-- What is being asked --
The tail of the records, from the line containing "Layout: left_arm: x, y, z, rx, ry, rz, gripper" through the final line, should be printed exactly and on its own.

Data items
BEGIN

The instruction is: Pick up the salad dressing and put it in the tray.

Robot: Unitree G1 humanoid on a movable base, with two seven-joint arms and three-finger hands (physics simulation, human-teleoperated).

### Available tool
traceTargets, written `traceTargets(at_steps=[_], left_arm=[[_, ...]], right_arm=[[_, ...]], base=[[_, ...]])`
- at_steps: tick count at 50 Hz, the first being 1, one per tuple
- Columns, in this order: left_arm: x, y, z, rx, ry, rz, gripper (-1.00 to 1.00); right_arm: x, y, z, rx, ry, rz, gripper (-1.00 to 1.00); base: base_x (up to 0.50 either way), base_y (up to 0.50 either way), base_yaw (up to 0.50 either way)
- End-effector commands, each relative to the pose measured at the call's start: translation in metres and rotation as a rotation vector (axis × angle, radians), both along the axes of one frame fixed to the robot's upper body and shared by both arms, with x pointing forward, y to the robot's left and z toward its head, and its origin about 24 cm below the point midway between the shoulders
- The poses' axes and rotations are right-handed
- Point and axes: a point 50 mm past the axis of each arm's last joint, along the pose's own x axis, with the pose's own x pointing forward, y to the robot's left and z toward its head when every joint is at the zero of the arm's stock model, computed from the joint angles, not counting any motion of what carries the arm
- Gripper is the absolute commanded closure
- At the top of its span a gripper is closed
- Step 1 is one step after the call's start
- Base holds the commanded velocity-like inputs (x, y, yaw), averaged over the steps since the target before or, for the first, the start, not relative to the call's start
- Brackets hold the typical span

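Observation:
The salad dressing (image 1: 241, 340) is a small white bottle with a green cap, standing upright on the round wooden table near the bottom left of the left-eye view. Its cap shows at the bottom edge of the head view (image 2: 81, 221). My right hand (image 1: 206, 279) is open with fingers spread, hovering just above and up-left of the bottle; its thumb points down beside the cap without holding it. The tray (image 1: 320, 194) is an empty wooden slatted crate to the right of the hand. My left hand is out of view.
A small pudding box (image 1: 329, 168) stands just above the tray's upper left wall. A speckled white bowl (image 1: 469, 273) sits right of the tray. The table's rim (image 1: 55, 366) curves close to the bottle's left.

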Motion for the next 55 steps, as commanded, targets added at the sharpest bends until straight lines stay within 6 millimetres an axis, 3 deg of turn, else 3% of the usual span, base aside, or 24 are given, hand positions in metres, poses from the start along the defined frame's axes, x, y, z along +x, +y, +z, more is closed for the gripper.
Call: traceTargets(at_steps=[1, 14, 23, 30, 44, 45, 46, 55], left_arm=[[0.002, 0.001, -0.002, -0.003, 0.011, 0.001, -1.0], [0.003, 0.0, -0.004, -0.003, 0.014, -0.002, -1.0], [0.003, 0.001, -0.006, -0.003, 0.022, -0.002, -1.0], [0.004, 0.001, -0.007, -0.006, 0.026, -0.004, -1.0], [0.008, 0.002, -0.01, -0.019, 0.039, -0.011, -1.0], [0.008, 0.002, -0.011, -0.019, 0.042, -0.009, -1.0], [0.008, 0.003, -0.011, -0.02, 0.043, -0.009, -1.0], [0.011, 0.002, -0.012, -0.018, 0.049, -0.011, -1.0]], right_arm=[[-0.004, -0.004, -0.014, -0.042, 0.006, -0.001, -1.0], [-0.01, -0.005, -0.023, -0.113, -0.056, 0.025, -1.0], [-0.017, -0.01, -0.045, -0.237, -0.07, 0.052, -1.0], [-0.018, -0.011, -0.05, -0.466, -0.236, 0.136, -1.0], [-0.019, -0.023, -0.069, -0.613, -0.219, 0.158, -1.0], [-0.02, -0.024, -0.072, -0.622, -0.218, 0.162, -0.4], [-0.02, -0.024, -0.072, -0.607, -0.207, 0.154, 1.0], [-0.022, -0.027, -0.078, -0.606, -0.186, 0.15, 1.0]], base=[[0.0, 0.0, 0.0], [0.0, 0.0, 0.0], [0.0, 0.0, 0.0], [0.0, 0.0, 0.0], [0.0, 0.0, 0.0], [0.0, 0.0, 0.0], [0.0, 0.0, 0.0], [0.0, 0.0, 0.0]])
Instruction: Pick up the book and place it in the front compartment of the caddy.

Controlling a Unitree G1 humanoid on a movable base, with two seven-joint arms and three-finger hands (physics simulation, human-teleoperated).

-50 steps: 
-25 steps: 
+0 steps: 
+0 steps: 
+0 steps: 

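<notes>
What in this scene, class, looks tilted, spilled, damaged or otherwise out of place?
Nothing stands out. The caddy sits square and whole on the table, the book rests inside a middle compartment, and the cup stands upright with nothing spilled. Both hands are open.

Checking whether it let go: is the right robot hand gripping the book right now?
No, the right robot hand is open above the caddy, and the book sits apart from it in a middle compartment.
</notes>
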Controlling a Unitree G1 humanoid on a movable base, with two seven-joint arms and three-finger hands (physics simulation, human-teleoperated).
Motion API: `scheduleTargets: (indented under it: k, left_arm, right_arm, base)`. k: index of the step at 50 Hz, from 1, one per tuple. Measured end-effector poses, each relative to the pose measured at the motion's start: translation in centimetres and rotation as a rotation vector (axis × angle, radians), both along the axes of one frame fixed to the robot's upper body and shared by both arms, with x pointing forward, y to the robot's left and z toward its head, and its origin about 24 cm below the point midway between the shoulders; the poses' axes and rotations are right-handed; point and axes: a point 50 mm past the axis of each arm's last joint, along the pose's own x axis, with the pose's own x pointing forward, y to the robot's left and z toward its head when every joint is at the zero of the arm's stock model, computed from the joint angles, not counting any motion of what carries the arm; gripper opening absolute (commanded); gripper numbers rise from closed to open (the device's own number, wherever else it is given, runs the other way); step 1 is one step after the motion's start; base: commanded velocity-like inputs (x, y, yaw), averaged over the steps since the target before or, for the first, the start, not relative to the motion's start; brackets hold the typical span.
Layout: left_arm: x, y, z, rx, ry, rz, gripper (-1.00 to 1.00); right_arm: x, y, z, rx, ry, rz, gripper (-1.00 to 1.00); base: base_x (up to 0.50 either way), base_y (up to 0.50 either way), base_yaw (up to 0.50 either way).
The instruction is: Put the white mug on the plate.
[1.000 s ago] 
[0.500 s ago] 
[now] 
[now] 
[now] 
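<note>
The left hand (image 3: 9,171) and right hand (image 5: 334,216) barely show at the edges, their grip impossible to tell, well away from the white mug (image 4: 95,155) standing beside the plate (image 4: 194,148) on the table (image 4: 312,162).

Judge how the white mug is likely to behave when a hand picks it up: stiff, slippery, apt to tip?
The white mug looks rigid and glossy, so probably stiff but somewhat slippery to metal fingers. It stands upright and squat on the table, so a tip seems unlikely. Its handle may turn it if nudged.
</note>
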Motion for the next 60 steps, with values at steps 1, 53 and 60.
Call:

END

-- Solution to the problem --
Layout: left_arm: x, y, z, rx, ry, rz, gripper (-1.00 to 1.00); right_arm: x, y, z, rx, ry, rz, gripper (-1.00 to 1.00); base: base_x (up to 0.50 either way), base_y (up to 0.50 either way), base_yaw (up to 0.50 either way).
The instruction is: Put the white mug on the plate.
[1.000 s ago] 
[0.500 s ago] 
[now] 
[now] 
[now] 
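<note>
The left hand (image 3: 9,171) and right hand (image 5: 334,216) barely show at the edges, their grip impossible to tell, well away from the white mug (image 4: 95,155) standing beside the plate (image 4: 194,148) on the table (image 4: 312,162).

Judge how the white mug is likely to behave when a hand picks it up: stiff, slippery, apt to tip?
The white mug looks rigid and glossy, so probably stiff but somewhat slippery to metal fingers. It stands upright and squat on the table, so a tip seems unlikely. Its handle may turn it if nudged.
</note>
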Motion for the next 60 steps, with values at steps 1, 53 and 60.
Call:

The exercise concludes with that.